Ajoutons des pluies de coton, apparemment produites par le duvet de certains arbres chargés au printemps de gousses cotonneuses, telles que celles que l’on remarque sur quelques variétés de peupliers de nos routes. Les pluies de cendre ont une origine volcanique. Ces produits de certaines éruptions sont poussés avec force dans les régions supérieures de l’atmosphère et transportés au loin par les contre-alizés. On a vu ainsi des cendres entraînées à plus de deux cents lieues de distance et, en tombant, obscurcir l’air et couvrir le pont de certains navires d’une couche de plusieurs centimètres. Du reste, lors de l’éruption du Vésuve qui engloutit Herculanum et Pompéi, des cendres lancées par le volcan furent transportées par le courant boréal, ou de retour, jusqu’en Afrique.
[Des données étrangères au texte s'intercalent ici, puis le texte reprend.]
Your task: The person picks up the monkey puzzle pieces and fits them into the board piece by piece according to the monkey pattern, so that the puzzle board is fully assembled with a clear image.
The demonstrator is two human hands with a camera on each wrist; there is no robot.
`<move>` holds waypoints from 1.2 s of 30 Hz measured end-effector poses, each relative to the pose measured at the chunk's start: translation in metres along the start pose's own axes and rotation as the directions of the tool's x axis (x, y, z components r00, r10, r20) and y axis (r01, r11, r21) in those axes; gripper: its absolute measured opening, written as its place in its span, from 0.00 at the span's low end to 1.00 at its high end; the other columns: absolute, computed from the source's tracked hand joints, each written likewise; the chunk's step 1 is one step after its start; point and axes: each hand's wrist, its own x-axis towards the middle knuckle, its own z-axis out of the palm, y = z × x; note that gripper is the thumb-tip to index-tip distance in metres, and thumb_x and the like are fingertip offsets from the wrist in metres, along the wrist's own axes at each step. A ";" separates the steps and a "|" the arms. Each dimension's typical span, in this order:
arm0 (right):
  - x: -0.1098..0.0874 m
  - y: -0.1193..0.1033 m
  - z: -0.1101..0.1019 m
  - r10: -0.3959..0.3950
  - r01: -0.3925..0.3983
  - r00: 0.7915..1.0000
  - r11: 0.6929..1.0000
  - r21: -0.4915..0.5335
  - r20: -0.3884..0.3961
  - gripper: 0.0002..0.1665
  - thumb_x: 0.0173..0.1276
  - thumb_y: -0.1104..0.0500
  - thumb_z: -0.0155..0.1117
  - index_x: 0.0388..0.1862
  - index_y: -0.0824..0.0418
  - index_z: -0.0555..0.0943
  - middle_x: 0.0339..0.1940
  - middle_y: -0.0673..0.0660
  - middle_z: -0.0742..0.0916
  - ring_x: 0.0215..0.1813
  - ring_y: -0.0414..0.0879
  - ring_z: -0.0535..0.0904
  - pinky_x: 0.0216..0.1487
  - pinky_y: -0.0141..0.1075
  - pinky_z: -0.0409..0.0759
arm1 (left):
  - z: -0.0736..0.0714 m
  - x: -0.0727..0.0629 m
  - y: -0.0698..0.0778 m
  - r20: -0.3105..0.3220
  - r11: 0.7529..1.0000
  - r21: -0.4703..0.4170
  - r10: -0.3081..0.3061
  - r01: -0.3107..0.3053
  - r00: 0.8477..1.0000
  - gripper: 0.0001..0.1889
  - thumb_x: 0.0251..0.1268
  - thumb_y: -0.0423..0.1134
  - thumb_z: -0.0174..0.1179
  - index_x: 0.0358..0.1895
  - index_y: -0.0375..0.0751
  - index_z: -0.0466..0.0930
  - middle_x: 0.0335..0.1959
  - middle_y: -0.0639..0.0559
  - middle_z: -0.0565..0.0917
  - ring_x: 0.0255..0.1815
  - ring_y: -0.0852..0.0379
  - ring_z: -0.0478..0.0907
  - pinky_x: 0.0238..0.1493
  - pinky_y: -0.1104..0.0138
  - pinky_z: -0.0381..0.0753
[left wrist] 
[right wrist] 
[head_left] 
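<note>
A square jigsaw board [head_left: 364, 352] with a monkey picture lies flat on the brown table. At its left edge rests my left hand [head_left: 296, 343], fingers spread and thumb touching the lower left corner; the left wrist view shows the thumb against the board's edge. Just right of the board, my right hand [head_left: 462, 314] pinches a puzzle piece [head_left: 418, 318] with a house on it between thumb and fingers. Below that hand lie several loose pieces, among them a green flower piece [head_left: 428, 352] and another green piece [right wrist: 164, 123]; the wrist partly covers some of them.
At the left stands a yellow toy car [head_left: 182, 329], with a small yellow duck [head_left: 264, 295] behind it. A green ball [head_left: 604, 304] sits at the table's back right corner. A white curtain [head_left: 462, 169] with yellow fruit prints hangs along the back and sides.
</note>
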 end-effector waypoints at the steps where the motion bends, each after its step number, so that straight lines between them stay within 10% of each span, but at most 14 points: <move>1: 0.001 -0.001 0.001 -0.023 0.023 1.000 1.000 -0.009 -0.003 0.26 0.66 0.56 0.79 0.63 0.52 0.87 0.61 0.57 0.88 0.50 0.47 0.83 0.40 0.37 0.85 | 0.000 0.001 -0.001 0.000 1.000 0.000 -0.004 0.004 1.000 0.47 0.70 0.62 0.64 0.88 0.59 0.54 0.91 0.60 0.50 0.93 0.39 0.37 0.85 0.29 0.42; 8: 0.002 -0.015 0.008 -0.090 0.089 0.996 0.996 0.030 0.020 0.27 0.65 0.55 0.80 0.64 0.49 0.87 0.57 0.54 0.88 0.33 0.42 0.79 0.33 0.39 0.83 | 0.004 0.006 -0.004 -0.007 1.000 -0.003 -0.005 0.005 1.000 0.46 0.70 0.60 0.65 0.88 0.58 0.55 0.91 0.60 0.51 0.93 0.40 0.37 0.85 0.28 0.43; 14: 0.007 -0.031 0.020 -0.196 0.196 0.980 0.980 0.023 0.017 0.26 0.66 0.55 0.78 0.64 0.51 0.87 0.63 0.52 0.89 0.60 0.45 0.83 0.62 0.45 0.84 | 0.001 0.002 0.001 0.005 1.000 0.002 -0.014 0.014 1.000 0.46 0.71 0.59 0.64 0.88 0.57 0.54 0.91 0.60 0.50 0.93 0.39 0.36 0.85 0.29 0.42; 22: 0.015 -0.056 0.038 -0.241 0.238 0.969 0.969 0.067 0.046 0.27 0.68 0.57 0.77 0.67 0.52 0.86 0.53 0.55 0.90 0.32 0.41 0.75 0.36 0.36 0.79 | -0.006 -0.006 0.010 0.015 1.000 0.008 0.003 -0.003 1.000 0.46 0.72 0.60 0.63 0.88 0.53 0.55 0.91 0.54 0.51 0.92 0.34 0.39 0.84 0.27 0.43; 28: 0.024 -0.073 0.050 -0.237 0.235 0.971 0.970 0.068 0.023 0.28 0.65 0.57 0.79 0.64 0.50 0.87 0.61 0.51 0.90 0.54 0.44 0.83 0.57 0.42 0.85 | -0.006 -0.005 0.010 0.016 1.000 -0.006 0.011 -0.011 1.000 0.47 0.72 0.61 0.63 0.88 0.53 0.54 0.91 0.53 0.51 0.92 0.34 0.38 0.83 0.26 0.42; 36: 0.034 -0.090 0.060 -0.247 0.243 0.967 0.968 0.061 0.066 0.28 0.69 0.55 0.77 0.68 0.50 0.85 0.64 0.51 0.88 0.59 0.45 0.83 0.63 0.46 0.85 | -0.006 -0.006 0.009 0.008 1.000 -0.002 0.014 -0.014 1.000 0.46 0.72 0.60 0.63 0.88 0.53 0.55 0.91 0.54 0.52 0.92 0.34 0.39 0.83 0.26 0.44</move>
Pour terminer cette énumération de pluies bizarres, citons un phénomène singulier relevé dans les Annales messines et que nous livrons à la sagacité des physiciens et des météorologistes. « En 1500 advinrent plusieurs aultres merveilles parmey le monde, entre lesquelles en aulcune partie des Allemaignes tomboient et cheoient du ciel aucunes licques en manière de croix, les unes perses, les aultres en coulleur rouge, et d’aultres estoient jaunes. Et furent frappés de cette mallaidie et pestilence nouvelle et estrainge plus à l’entour de la rivière du Rhin que aultre pairt ; car des incontinent que icelles tomboient dessus le corps d’antenne personne, fust homme ou femme, josne ou vieulx, tantost incontinent après ilz mouroient ; et si les dictes croix cheoient sur la robbe, elles l’avoient tantost percée jusques à la chair ».